The New York City defense lawyer has long been a particularly zealous critic of the Bush administration -- and now Obama White House's -- policies on suspected terrorist detention and trial. His protests have usually been in the form of legal activism. In 2005, Fenstermaker filed lawsuit in the Southern District of New York challenging the legality of the use of military commissions to try detainees held at Guantanamo Bay. It was ultimately dismissed. But "through this lawsuit," he said, "detainees found out about me and were appreciative."

But for all the vigor he brought to the cause, Fenstermaker faced practical limitations. In 2007, a federal judge in Manhattan dismissed a petition he filed on behalf of a group of detainees on grounds that he had not spoken with the suspects and wasn't "truly dedicated" to their interests. Fenstermaker appealed the ruling.

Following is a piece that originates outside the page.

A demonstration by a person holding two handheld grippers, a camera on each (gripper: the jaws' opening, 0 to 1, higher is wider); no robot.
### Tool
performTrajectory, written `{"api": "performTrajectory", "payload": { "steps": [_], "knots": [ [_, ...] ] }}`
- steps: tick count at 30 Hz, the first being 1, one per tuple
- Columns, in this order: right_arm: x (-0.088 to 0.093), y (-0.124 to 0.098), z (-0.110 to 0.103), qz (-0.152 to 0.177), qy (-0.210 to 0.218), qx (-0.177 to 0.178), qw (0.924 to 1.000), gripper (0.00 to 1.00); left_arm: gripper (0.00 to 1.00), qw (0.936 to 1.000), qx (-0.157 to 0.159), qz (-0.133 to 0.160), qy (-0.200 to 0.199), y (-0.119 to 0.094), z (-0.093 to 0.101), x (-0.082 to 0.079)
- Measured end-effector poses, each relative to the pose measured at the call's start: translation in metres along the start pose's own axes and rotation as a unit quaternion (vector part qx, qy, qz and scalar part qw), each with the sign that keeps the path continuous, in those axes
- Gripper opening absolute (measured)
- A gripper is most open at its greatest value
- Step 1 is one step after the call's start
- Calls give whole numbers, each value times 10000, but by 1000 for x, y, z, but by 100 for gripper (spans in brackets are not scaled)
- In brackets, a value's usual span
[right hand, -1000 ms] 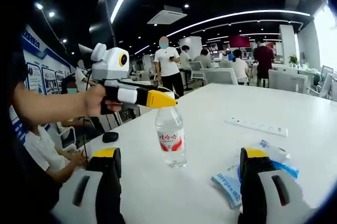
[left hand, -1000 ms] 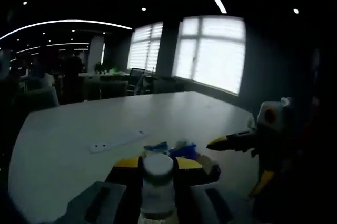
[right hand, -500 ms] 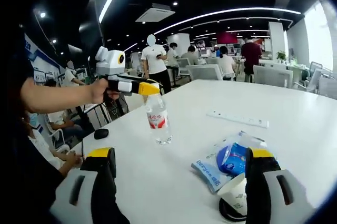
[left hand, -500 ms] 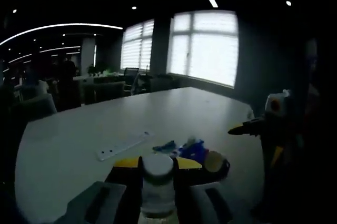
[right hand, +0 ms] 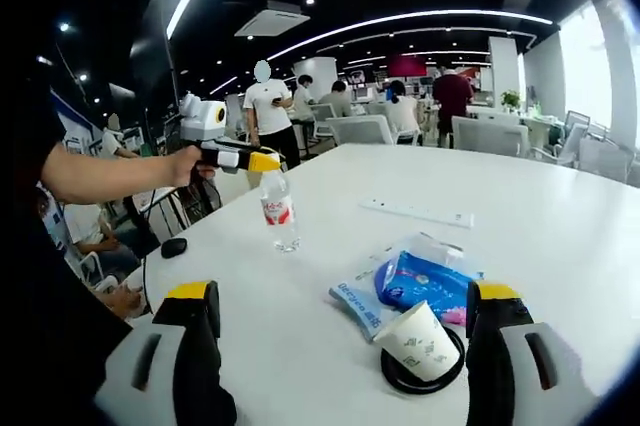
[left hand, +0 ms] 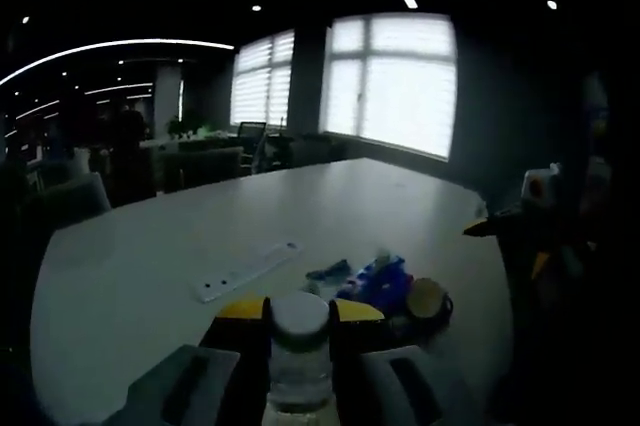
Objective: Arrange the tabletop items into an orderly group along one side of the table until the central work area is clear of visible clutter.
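Between the left gripper (left hand: 300,321)'s jaws stands the water bottle (left hand: 300,351), clamped just under its white cap; in the right gripper view it rests upright on the table (right hand: 560,226) near the far-left edge. Clear and thin-walled, it probably dents and slips, so the neck seems the firmest hold. Closer in, the right gripper (right hand: 340,346) gapes wide and empty before a tipped paper cup (right hand: 415,341) and blue packets (right hand: 415,281). Beyond lies a power strip (right hand: 415,212), with bare tabletop around it.
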State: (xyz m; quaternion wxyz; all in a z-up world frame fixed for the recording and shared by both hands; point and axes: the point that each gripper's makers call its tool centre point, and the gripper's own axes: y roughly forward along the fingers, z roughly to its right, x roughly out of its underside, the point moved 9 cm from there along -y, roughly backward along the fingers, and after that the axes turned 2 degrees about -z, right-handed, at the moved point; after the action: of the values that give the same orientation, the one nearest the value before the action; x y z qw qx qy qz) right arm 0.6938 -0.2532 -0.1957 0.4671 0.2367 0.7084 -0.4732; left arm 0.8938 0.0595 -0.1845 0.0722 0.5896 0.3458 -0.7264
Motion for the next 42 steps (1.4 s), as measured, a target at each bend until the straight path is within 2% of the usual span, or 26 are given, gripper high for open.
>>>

A year later, the Office of Military Commissions suspended from the Pool of Qualified Civilian Defense Counsel on grounds that his actions were "counterproductive to the mission" of the Office of the Chief Defense Counse, and that he had not been "forthright" about his representation of certain detainees.

An employee with an NGO working on national security issues, who had knowledge of the dismissal, explained that some of the top-notch defense lawyers who were representing 9/11 suspects at the time "were saying that Fenstermaker was causing a lot of trouble and was in no way qualified to be representing these guys but had managed to set up a relationship with these detainees."

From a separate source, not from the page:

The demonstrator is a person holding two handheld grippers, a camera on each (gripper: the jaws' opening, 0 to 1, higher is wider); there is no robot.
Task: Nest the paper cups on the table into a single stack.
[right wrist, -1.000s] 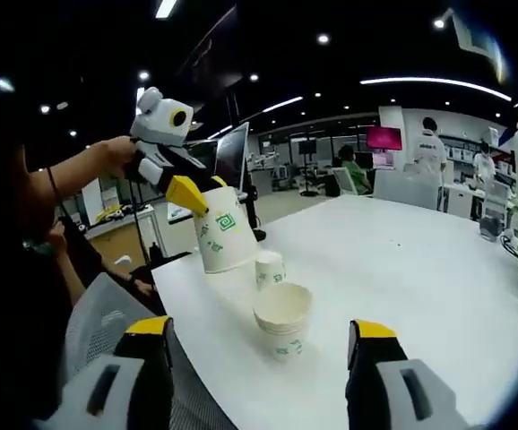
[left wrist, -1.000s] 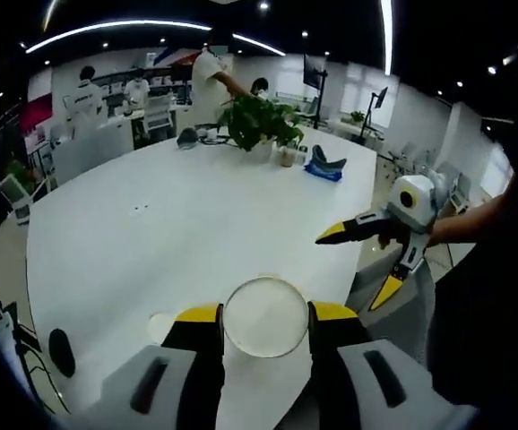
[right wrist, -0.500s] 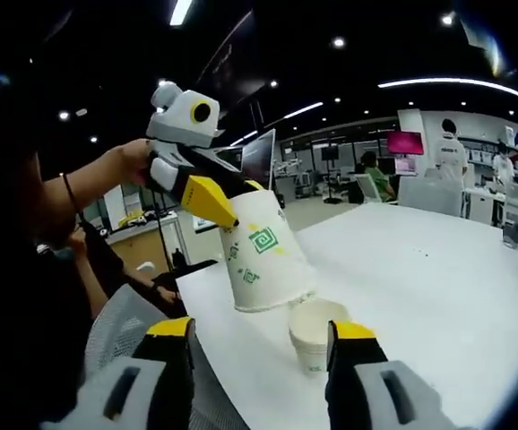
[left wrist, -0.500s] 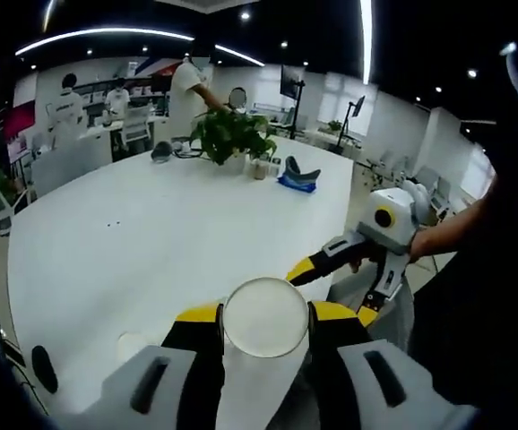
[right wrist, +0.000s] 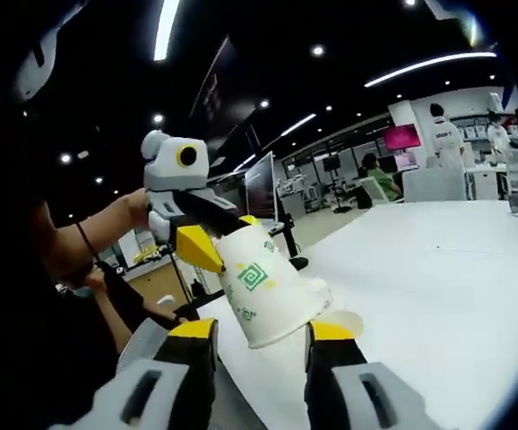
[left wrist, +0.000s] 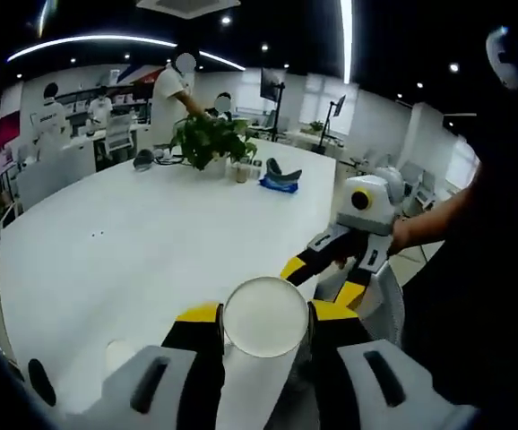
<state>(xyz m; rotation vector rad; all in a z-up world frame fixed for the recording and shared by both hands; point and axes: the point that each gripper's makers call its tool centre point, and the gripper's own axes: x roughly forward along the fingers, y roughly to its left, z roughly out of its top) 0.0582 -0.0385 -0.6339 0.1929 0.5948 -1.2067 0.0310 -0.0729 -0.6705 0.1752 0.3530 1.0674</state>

Fenstermaker would ultimately challenge his suspension. In contemporaneous letters he provided to the Huffington Post, he argued that he had not seen evidence of his misconduct or a proper chance to defend himself.

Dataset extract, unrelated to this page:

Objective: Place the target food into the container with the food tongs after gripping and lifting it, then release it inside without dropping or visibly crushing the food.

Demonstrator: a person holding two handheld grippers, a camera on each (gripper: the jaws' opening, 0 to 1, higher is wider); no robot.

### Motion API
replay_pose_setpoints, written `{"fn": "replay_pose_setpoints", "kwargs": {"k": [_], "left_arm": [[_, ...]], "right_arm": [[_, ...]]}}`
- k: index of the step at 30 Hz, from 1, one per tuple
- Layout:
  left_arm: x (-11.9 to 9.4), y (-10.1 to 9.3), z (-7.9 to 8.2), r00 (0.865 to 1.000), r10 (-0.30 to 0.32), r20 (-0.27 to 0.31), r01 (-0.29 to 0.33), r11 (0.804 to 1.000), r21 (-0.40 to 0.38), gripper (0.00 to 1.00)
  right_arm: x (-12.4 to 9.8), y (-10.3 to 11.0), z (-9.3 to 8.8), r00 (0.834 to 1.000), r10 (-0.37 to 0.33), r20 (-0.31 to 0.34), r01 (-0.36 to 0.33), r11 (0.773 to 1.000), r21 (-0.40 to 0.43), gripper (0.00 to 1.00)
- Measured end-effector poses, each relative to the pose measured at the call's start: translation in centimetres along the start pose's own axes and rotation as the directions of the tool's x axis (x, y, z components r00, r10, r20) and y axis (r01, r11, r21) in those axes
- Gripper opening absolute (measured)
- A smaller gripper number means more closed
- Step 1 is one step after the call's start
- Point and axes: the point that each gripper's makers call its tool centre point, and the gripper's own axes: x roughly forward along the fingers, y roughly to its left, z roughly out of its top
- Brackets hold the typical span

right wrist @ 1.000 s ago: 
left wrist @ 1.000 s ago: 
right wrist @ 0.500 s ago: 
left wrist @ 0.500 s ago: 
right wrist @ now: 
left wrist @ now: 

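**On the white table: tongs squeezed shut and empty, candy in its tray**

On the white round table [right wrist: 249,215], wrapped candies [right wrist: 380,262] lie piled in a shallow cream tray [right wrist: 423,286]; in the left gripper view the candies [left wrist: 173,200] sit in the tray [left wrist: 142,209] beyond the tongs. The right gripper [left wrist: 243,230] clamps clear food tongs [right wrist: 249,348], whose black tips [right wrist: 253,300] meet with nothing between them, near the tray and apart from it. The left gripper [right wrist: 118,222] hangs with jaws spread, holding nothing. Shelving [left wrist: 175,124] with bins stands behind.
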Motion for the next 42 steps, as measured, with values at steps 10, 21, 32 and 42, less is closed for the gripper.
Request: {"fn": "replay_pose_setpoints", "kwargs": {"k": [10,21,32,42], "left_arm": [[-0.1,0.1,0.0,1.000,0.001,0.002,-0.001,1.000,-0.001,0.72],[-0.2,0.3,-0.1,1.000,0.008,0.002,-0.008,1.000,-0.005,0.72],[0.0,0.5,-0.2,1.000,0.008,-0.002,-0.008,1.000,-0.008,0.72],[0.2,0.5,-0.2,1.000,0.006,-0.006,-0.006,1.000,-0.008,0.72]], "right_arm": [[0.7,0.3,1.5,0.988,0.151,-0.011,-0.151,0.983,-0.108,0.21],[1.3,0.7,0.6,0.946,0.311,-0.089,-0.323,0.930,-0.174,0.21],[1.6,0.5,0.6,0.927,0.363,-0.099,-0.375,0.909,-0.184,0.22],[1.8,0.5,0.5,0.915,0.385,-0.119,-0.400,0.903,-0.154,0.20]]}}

In March 2009, the Office of the Chief Defense Counsel would lift the ban to allow Fenstermaker to act as the defense of Ahmed Khalfan Ghailani, the first Guantanamo detainee to be tried on U.S. soil. But by June 2009, Judge Lewis Kaplan, who was overseeing the trial in New York, had Fenstermaker removed from his position after Ghailani asked to be represented by two military lawyers.

"You have not in fact formed a close relationship with the defendant, and I think the defense department will authorize Colonel Colwell to defend Mr Ghailani," the judge said.

Nevertheless, Fenstermaker remained committed to being at the legal frontlines of the detainee issue. He said that when he first got word that Attorney General Eric Holder would be trying five 9/11 suspects in criminal court, he jumped on the first flight to Guantanamo Bay to talk to detainees. The decision ended up being announced on Friday, Nov. 13. Fenstermaker was on the ground by Monday and interviewing inmates on Tuesday and Wednesday.

Shortly thereafter, he relayed his conversations to The New York Times and provided them with a letter written by Ali, his uncle KSM and a third 9/11 defendant. The letter called President Barack Obama a "liar," warned of the "black ages of Barack" and denounced the use of torture as well as U.S. policy to the Middle East.

In an interview with HuffPost, the NGO source expressed concern that Fenstermaker's outspoken politics would potentially overshadow the serious debate finally being waged over how the United States should legally handle detainees.

But Fenstermaker insists that he is uniquely suited for the job -- untainted by the policies of past and current administrations and with close relationships to many of the suspects.

"The real problem here is an issue of trust," he said. "I can't imagine that these guys are going to voluntarily take any American lawyer other than me because of what is going on at Gitmo. The behavior and conduct of the military and civilian attorneys representing the detainees has been atrocious."